* _What is required_
Quote the data below in full, minus the images.

* _Data section_

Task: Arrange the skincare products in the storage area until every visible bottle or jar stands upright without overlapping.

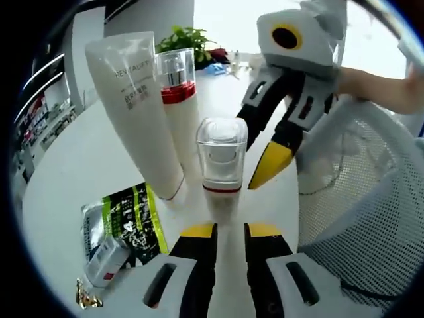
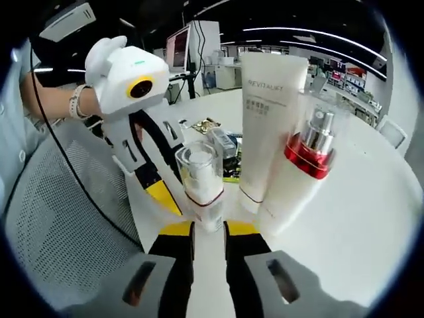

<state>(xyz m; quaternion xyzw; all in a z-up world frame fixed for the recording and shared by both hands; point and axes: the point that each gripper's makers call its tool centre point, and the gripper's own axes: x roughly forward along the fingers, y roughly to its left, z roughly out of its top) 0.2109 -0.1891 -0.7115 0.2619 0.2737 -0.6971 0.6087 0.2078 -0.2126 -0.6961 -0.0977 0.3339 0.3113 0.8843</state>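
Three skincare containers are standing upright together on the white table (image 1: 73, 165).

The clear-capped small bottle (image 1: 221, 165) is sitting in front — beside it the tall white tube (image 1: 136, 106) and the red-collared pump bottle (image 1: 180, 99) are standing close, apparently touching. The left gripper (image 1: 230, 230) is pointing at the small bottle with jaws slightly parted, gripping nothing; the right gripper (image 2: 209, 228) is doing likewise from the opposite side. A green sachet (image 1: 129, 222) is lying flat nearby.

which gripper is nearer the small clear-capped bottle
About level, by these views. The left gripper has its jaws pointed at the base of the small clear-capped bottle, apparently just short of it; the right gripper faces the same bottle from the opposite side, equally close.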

* _Response to the exercise_
Task: Arrange the skincare products in the storage area until every visible bottle or jar stands upright without overlapping.


<state>(xyz m; quaternion xyzw; all in a z-up world frame fixed for the recording and shared by both hands; point and axes: the point that each gripper's makers call its tool centre point, and the gripper's own axes: x roughly forward along the fingers, y roughly to its left, z roughly out of its top) 0.2109 -0.1891 -0.7115 0.2619 0.2737 -0.6971 0.6087 0.2078 -0.2126 -0.6961 -0.0977 0.3339 0.3113 0.8843</state>
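Three skincare containers are standing upright together on the white table (image 1: 73, 165).

The clear-capped small bottle (image 1: 221, 165) is sitting in front — beside it the tall white tube (image 1: 136, 106) and the red-collared pump bottle (image 1: 180, 99) are standing close, apparently touching. The left gripper (image 1: 230, 230) is pointing at the small bottle with jaws slightly parted, gripping nothing; the right gripper (image 2: 209, 228) is doing likewise from the opposite side. A green sachet (image 1: 129, 222) is lying flat nearby.

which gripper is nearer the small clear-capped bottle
About level, by these views. The left gripper has its jaws pointed at the base of the small clear-capped bottle, apparently just short of it; the right gripper faces the same bottle from the opposite side, equally close.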

No further output is expected here.